Exercise objective:
Once the pictures are set aside, print the records that follow exactly as written.
Information START
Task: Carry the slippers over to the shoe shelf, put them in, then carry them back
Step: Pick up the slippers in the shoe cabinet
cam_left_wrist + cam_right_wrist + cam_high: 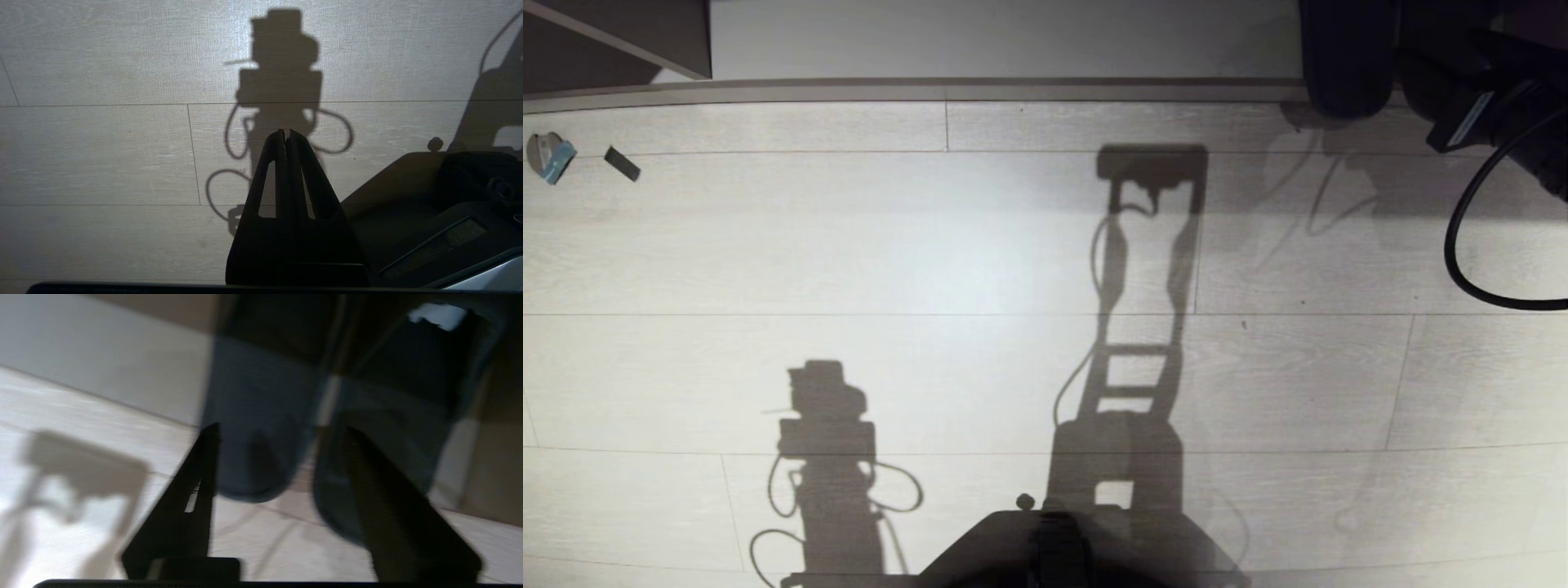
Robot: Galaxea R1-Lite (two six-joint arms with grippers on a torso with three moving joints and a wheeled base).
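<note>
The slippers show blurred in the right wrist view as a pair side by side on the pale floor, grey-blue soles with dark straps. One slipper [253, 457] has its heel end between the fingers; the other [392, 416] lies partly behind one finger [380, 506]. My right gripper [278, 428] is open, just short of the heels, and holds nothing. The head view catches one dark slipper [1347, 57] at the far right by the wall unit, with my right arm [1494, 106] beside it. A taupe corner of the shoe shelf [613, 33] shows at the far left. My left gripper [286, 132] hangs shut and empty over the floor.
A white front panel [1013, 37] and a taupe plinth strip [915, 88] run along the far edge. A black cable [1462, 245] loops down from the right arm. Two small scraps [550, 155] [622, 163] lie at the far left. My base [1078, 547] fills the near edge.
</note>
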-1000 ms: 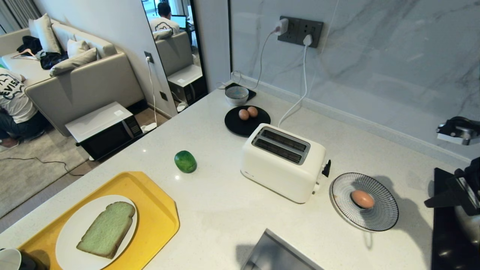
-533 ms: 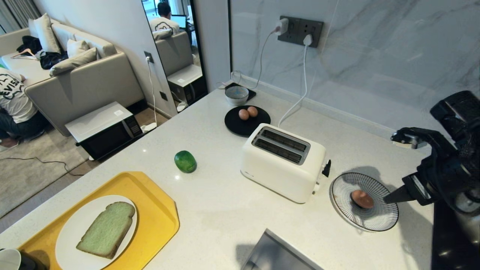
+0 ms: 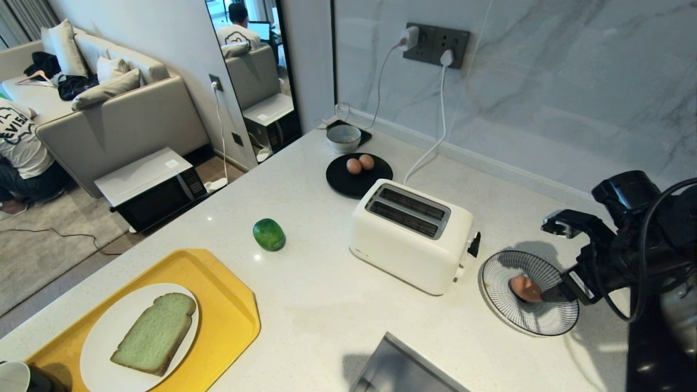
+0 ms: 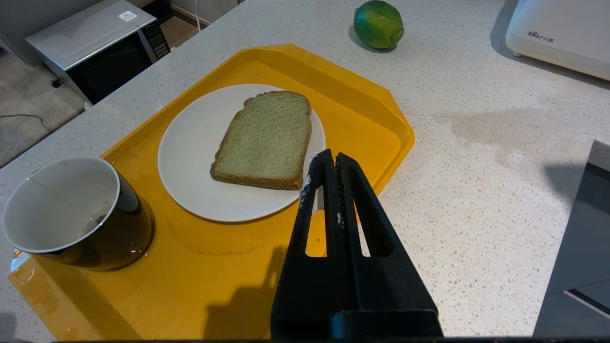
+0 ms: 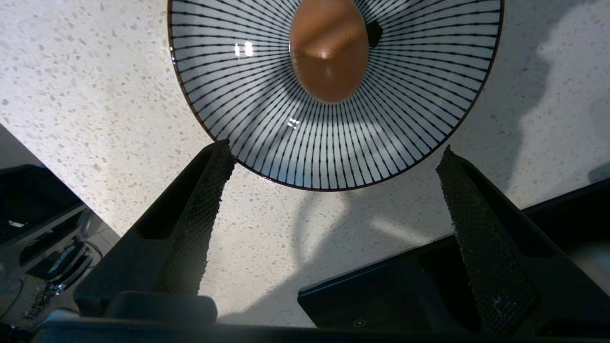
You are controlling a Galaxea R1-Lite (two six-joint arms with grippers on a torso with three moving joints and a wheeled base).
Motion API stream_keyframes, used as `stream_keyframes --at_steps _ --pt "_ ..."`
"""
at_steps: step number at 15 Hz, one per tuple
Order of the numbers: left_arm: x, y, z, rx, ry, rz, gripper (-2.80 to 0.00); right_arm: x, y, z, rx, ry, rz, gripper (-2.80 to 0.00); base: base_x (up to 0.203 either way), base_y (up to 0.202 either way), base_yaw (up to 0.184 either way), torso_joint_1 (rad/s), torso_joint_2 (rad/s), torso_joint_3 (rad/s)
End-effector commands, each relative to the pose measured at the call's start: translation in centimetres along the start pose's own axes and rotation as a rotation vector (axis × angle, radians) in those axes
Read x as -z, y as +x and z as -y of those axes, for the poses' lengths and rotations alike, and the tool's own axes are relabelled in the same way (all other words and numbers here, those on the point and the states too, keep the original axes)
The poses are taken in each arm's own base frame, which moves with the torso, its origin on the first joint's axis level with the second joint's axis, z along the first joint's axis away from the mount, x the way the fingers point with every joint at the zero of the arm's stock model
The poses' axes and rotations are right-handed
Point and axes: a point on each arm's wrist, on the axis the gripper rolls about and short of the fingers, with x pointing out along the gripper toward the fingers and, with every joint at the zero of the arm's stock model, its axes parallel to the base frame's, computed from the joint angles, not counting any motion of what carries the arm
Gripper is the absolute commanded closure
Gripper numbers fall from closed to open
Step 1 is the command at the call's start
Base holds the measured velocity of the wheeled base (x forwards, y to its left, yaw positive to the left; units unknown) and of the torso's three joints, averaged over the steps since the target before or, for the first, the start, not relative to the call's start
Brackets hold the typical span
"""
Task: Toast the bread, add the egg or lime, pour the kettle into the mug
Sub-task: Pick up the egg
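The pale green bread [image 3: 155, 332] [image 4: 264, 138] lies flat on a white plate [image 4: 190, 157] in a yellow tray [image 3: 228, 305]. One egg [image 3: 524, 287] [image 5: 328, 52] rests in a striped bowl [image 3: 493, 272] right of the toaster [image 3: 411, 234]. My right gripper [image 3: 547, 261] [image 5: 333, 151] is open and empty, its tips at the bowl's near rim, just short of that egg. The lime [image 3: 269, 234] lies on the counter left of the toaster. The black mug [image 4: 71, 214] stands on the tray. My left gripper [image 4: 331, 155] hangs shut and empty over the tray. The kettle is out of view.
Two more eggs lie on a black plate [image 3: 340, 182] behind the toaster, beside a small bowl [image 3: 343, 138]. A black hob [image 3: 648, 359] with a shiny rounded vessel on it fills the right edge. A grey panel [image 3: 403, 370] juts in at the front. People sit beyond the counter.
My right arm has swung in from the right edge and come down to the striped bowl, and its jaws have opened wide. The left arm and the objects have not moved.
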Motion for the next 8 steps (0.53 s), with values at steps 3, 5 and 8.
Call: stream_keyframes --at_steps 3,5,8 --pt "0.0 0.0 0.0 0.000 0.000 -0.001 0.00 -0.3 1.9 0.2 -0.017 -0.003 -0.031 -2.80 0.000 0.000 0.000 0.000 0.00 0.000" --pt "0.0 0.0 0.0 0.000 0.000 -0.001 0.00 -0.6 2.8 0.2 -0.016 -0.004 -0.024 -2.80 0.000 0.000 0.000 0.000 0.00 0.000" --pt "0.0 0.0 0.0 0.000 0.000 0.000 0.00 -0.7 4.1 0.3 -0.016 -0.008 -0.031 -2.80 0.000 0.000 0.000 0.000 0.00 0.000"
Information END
Solved exercise:
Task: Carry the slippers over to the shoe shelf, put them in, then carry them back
Step: Pick up the slippers in the shoe cabinet
cam_left_wrist + cam_right_wrist + cam_high: 
Robot: Galaxea R1-Lite (two six-joint arms with grippers on a torso with three moving joints and a wheeled base).
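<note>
The slippers show blurred in the right wrist view as a pair side by side on the pale floor, grey-blue soles with dark straps. One slipper [253, 457] has its heel end between the fingers; the other [392, 416] lies partly behind one finger [380, 506]. My right gripper [278, 428] is open, just short of the heels, and holds nothing. The head view catches one dark slipper [1347, 57] at the far right by the wall unit, with my right arm [1494, 106] beside it. A taupe corner of the shoe shelf [613, 33] shows at the far left. My left gripper [286, 132] hangs shut and empty over the floor.
A white front panel [1013, 37] and a taupe plinth strip [915, 88] run along the far edge. A black cable [1462, 245] loops down from the right arm. Two small scraps [550, 155] [622, 163] lie at the far left. My base [1078, 547] fills the near edge.
</note>
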-1000 ms: 
-533 ms: 
+0 ms: 
+0 ms: 
+0 ms: 
You are controlling a Galaxea R1-Lite (two six-joint arms with grippers on a torso with three moving joints and a wheeled base).
Motion API stream_keyframes, used as `stream_keyframes --at_steps _ --pt "_ ..."`
"""
at_steps: step number at 15 Hz, one per tuple
Order of the numbers: left_arm: x, y, z, rx, ry, rz, gripper (-2.80 to 0.00); right_arm: x, y, z, rx, ry, rz, gripper (-2.80 to 0.00); base: base_x (up to 0.203 either way), base_y (up to 0.202 either way), base_yaw (up to 0.184 either way), torso_joint_1 (rad/s), torso_joint_2 (rad/s), torso_joint_3 (rad/s)
End-effector commands, each relative to the pose measured at the call's start: translation in centimetres along the start pose's own axes and rotation as a rotation vector (axis × angle, radians) in those axes
Read x as -z, y as +x and z as -y of those axes, for the poses' lengths and rotations alike, and the tool's own axes are relabelled in the same way (all other words and numbers here, those on the point and the states too, keep the original axes)
The poses are taken in each arm's own base frame, which moves with the torso, its origin on the first joint's axis level with the second joint's axis, z along the first joint's axis away from the mount, x the way the fingers point with every joint at the zero of the arm's stock model
The poses' axes and rotations are right-handed
Point and axes: a point on each arm's wrist, on the axis the gripper rolls about and short of the fingers, with x pointing out along the gripper toward the fingers and, with every joint at the zero of the arm's stock model, its axes parallel to the base frame's, computed from the joint angles, not counting any motion of what carries the arm
Gripper is the absolute commanded closure
Gripper numbers fall from closed to open
Step 1 is the command at the call's start
Base holds the measured velocity of the wheeled base (x forwards, y to its left, yaw positive to the left; units unknown) and of the torso's three joints, averaged over the steps since the target before or, for the first, the start, not relative to the call's start
Brackets hold the typical span
"""
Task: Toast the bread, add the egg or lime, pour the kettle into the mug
Sub-task: Pick up the egg
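The pale green bread [image 3: 155, 332] [image 4: 264, 138] lies flat on a white plate [image 4: 190, 157] in a yellow tray [image 3: 228, 305]. One egg [image 3: 524, 287] [image 5: 328, 52] rests in a striped bowl [image 3: 493, 272] right of the toaster [image 3: 411, 234]. My right gripper [image 3: 547, 261] [image 5: 333, 151] is open and empty, its tips at the bowl's near rim, just short of that egg. The lime [image 3: 269, 234] lies on the counter left of the toaster. The black mug [image 4: 71, 214] stands on the tray. My left gripper [image 4: 331, 155] hangs shut and empty over the tray. The kettle is out of view.
Two more eggs lie on a black plate [image 3: 340, 182] behind the toaster, beside a small bowl [image 3: 343, 138]. A black hob [image 3: 648, 359] with a shiny rounded vessel on it fills the right edge. A grey panel [image 3: 403, 370] juts in at the front. People sit beyond the counter.
My right arm has swung in from the right edge and come down to the striped bowl, and its jaws have opened wide. The left arm and the objects have not moved.
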Motion for the next 8 steps (0.53 s), with values at steps 3, 5 and 8.
Call: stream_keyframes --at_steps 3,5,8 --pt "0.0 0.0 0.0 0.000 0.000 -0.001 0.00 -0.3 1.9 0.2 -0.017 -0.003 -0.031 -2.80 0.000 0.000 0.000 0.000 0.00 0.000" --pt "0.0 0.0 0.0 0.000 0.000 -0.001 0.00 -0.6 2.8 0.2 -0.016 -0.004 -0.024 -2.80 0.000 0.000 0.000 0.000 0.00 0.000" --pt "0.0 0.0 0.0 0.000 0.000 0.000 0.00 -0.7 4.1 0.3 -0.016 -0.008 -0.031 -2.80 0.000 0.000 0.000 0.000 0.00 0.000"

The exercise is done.